Here's the proper press release:

Arrowhead Releases White Paper on Hepatitis B Virus and Potential RNAi Treatment

PASADENA, Calif. — March 7, 2012 — Arrowhead Research Corporation (NASDAQ: ARWR), a nanomedicine company with development programs in RNA therapeutics and obesity, announced today that it has released a white paper describing the health problem posed by the hepatitis B virus (HBV), the substantial unmet need for chronic HBV infected patients, and how Arrowhead’s Dynamic Polyconjugate (DPC) enabled RNAi therapeutic in development could potentially address deficiencies of current treatment options.
“Hepatitis B is a global health problem without effective treatment for a vast number of patients with chronic disease.  The World Health Organization estimates that 360 million people, or 5% of the world’s population, suffer from chronic hepatitis B,” said Christopher Anzalone, Ph.D., President and CEO of Arrowhead.  “Advances in hepatitis C treatment have drawn considerable attention over the last year, and we see HBV as a similarly high value target.  Extensive data from our development programs across multiple in vitro and animal models suggest that we can leverage RNAi and our DPCs to produce a powerful and highly specific candidate to fight HBV.”
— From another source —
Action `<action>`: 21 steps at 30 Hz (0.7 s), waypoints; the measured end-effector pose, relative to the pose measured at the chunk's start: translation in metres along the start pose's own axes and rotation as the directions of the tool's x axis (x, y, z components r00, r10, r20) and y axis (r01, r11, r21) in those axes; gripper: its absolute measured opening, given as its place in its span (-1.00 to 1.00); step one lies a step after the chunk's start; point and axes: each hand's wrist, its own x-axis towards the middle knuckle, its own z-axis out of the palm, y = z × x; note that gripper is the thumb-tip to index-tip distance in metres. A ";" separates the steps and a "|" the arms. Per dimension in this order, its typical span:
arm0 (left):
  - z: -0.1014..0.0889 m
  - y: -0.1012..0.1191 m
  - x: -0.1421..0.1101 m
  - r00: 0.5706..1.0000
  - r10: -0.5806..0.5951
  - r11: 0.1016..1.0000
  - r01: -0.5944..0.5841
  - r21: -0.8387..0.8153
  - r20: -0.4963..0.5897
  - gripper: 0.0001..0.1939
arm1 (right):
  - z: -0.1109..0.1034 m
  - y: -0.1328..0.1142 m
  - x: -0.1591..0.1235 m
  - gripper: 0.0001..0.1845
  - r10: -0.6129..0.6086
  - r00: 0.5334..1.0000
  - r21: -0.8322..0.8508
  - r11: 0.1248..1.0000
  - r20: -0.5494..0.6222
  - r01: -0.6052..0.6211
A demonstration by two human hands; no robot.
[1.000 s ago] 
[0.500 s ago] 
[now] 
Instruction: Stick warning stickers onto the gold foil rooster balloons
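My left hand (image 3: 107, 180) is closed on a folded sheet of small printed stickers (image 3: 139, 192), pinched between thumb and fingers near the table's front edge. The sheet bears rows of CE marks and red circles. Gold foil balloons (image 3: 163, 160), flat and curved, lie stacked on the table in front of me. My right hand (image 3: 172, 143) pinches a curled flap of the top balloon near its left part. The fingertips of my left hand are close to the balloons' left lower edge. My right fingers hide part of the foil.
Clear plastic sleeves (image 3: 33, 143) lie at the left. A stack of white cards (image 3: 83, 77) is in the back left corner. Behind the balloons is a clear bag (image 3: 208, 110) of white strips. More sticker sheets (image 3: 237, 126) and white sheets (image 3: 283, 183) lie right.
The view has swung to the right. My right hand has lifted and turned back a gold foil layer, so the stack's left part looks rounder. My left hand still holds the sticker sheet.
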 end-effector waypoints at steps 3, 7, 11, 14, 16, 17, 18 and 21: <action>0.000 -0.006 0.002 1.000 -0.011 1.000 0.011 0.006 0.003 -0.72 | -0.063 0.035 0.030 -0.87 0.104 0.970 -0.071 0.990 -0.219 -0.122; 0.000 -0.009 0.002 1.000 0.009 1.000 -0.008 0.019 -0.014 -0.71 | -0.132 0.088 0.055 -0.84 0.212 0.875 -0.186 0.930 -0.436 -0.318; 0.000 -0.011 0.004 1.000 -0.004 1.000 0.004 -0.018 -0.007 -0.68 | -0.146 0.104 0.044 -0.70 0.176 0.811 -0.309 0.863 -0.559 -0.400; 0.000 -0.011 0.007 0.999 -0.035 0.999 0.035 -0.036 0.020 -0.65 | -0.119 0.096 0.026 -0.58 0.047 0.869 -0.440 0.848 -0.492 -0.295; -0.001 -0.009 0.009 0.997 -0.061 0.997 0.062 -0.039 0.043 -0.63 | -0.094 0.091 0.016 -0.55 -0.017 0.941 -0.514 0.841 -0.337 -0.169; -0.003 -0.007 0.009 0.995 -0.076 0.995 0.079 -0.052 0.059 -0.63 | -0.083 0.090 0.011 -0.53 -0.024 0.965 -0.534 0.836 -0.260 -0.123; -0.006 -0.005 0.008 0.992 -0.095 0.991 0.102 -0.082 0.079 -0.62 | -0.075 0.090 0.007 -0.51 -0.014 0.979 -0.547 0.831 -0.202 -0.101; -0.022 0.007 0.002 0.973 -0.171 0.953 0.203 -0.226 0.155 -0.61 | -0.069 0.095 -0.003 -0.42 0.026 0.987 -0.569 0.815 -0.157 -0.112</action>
HBV infection occurs primarily in hepatocytes and long-term infection causes hepatic inflammation that leads to acute and chronic hepatic dysfunction including acute hepatic failure, cirrhosis, and hepatocellular carcinoma.  The DPC delivery platform is being employed for the HBV product candidate, which is supported by multiple studies including demonstration in non-human primates of safe and effective delivery of siRNA to hepatocytes and promising data generated through mouse models of HBV using a DPC formulation.
“The development of a DPC-enabled HBV candidate began under Roche and we are very pleased with the progress that our scientists have made,” said David Lewis, Ph.D., Vice President of Biology and the site head at Arrowhead’s research and development facility in Madison, WI.  “We are excited to provide more detail on the DPC platform and the HBV program during upcoming scientific conferences and through future publication in peer-reviewed journals.”